The Metropolitan Police Act 1856 (19 Vict c 2) is an Act of the Parliament of the United Kingdom, passed on 28 February 1856. The Act modified the previous two Metropolitan Police Acts of 1829 and 1839, merging the two roles of First Commissioner and Second Commissioner into the single role of Commissioner of Police of the Metropolis and setting up a system of two assistant commissioners under him. The roles of First and Second Joint Commissioner had been filled by Richard Mayne and William Hay until the latter's death in 1855. The Act provided for one of the First and Second Commissioners to become the sole Commissioner as soon as the other one died – effectively it meant that no new Second Joint Commissioner was appointed and Mayne became sole Commissioner. The Act also set the maximum for the Commissioner's annual salary at £1500 and that for each Assistant Commissioner at £800.

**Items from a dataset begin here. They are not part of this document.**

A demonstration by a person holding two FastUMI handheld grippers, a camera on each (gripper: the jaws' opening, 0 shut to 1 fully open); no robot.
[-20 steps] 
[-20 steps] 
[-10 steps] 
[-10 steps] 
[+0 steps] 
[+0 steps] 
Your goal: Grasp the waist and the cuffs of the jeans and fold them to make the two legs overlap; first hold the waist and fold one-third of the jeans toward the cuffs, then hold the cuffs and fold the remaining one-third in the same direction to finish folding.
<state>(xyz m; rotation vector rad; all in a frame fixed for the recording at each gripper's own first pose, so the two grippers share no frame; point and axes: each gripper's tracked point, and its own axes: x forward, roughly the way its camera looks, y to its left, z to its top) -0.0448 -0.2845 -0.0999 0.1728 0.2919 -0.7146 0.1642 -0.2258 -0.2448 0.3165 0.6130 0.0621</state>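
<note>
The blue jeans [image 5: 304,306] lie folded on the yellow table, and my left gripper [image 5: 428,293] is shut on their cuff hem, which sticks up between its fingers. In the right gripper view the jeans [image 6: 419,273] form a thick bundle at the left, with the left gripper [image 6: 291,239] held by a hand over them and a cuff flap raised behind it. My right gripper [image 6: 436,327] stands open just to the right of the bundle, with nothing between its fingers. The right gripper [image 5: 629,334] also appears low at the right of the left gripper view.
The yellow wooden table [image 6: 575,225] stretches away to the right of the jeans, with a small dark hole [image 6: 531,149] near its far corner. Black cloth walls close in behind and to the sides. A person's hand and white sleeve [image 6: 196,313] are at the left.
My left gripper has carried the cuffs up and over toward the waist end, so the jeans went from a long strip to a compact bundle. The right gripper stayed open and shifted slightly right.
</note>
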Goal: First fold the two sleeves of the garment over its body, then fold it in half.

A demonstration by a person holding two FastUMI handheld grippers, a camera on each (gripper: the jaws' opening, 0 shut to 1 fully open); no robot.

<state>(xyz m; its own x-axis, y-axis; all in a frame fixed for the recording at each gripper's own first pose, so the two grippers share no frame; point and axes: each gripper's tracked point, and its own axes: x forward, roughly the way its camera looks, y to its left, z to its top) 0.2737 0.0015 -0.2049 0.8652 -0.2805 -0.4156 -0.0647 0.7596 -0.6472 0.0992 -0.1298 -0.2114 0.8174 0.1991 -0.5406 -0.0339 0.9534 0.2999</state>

The Act also established the Assistant Commissioners as ex officio justices of the peace for all counties then partly or wholly covered by the Metropolitan Police District (i.e. Middlesex, Surrey, Hertfordshire, Essex, Kent, Berkshire and Buckinghamshire). He was not to act as a JP, however, "at any Court of General or Quarter Sessions, or in any Matter out of Sessions, except for the Preservation of the Peace, the Prevention of Crimes, the Detention and Committal of Offenders, and in carrying into execution the Purposes of this Act and the said recited Acts" and like usual JPs could not be elected as a Member of Parliament or vote in some general elections. In the case of the Commissioner of Police of the Metropolis being ill or the post being left vacant, either assistant commissioner could be authorised by one of the Principal Secretaries of State to act as acting commissioner. The assistant commissioners were also to be "within the Provisions of the Act of the Session holden in the Fourth and Fifth Years of King William the Fourth, Chapter Twenty-four, in like Manner as if their Offices were enumerated in the Schedule to that Act".